To create global utility rules, you first need a proper ast-grep project setup like below.
my-awesome-project # project root
|- rules # rule directory
| |- my-rule.yml
|- utils # utils directory
| |- is-literal.yml
|- sgconfig.yml # project configuration
Note the utils
directory where all global utility rules will be stored. We also need to specify which directory is utility rules so that ast-grep can pick up.
In sgconfig.yml
:
ruleDirs:
- rules
utilDirs:
- utils
Now we can define our global utility rule in the is-literal.yml
file. A global utility rule looks like a regular rule file, but it can only have limited fields: id
, language
, rule
, constraints
and their own local rules utils
.
# is-literal.yml
id: is-literal
language: TypeScript
rule:
any:
- kind: 'false'
- kind: undefined
- kind: 'null'
- kind: 'true'
- kind: regex
- kind: number
- kind: string
Contrary to local utility rule, you must define id
and language
in the global utility rule. The id
is not defined as a dictionary key.
Global utility rule have their own local utility rules and these local rules can only be accessed in their defining global rule file. Similarly, global utility rules can have their own constraints
as well.
Finally, a rule file, whether it is a utility rule or not, can have local utility rules with the same name of another global utility rule. Global utility rules are superseded by the local homonymous rule.
Recursive Rule Trick
You can use a utility rule inside another utility. Besides rule reusing, this also opens the possibility of recursive rule.

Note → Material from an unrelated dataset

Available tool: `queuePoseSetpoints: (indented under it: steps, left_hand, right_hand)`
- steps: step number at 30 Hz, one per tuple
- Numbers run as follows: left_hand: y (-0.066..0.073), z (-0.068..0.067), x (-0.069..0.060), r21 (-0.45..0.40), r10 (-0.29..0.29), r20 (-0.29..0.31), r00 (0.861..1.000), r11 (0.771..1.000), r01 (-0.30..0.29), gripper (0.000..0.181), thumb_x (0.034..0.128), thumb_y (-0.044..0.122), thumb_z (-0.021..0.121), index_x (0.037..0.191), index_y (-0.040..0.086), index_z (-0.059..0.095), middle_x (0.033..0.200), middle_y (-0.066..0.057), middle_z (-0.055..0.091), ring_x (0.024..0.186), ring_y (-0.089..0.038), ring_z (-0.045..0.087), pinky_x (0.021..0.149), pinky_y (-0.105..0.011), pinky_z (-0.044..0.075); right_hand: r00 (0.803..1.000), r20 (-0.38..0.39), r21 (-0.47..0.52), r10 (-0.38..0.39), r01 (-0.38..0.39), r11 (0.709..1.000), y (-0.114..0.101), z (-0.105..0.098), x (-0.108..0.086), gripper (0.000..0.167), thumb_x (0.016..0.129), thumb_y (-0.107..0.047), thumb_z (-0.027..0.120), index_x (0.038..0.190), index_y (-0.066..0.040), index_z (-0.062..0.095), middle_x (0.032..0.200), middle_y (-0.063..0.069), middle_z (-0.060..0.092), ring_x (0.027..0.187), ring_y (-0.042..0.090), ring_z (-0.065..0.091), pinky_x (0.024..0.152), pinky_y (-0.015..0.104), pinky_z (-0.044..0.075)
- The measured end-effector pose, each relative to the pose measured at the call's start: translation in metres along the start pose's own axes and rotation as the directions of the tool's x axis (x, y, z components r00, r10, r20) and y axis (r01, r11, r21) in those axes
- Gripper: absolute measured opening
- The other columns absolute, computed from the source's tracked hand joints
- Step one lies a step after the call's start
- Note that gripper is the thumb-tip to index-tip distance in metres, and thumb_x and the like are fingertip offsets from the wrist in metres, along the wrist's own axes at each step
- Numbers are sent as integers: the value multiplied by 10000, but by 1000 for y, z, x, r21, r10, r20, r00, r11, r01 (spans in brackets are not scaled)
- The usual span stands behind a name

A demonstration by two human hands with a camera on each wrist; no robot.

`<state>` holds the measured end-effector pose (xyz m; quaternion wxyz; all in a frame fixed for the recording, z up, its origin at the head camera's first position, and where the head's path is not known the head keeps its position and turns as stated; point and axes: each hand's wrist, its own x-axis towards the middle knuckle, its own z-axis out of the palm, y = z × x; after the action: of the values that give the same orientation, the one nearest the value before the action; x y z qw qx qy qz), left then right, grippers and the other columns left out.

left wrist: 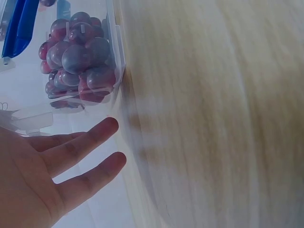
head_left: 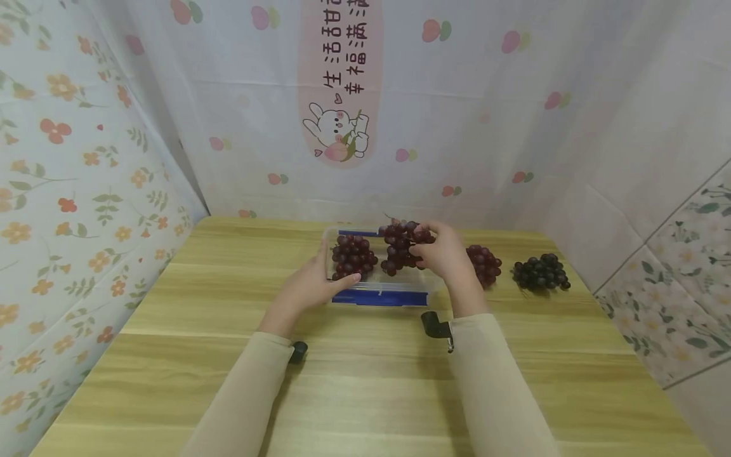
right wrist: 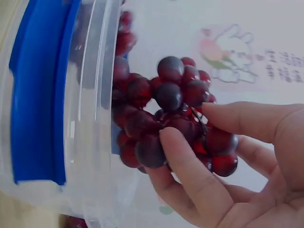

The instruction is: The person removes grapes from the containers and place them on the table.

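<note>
A clear plastic box [head_left: 400,285] with blue latches [right wrist: 40,90] stands towards the back of the table. Inside its left end lies a bunch of dark red grapes [head_left: 354,255]. My right hand [head_left: 448,254] grips a second bunch of red grapes [right wrist: 178,118] by its stem and upper berries, over the box's right half. At the box's left end is my left hand [head_left: 305,285], its thumb over the front rim. In the left wrist view its fingers [left wrist: 88,147] are extended and spread; whether they touch the wall is unclear.
To the right of the box lie another bunch of red grapes [head_left: 485,266], partly behind my right hand, and a bunch of black grapes [head_left: 541,273]. Patterned cloths [head_left: 228,82] hang behind and beside the wooden table [head_left: 365,381].
</note>
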<state>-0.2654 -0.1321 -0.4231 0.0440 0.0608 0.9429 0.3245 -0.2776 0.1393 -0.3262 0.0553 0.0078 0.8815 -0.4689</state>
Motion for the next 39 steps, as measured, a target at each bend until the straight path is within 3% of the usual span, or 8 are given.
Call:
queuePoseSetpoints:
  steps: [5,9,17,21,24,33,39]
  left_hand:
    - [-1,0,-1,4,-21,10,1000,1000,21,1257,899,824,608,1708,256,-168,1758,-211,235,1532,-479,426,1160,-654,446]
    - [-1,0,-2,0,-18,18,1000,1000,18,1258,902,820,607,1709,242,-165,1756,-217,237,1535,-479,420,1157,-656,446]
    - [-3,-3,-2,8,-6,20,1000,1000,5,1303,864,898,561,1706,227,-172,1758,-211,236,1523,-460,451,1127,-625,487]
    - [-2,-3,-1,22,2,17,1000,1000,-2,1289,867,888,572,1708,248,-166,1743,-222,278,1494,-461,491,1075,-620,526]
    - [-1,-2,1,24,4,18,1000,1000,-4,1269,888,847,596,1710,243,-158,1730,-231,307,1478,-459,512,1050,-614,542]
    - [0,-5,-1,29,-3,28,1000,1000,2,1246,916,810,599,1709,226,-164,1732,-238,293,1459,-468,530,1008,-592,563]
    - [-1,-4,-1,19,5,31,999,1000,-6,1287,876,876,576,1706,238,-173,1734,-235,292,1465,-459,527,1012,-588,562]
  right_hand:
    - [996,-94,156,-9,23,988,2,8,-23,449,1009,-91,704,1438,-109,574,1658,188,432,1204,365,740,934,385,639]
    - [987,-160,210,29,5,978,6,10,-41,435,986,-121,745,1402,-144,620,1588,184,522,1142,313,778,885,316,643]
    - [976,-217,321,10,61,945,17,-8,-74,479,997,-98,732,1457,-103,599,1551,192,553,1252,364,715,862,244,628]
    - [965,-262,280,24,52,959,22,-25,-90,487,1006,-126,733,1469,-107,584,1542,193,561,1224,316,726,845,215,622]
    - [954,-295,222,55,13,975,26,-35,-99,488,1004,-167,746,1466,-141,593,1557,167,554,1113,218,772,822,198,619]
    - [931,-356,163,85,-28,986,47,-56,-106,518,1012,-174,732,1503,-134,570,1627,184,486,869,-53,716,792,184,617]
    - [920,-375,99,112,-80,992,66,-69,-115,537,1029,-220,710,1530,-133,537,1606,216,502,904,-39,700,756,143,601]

For example, if we want to match all expressions that evaluate to number literal in JavaScript. We can use kind: number
to match 123
or 1.23
. But how to match expressions in parenthesis like (((123)))
?
Using matches
and utility rule can solve this.
utils:
is-number:
any:
- kind: number
- kind: parenthesized_expression
has:
matches: is-number
rule:
matches: is-number
If we matches (123)
with this rule, we will first match the kind: parenthesized_expression
with a direct child that also matches is-number
rule. This will make us match 123
with is-number
which will succeed because kind: number
matches the number literal.
Using matches
and recursive utility rule can unlock a lot of sophisticated usage of rule. But there is one thing you need to bear in mind:
Dependency Cycle is not allowed
Rule cannot have a cyclic dependency when using matches
. That is, a rule cannot transitively reference itself in its composite components.
A dependency cycle in rule will cause infinite recursion and make ast-grep stuck in one AST node without any progression.
However, you can use self-referencing rule in relational components like inside
or has
. A curious reader can try to answer why this is okay.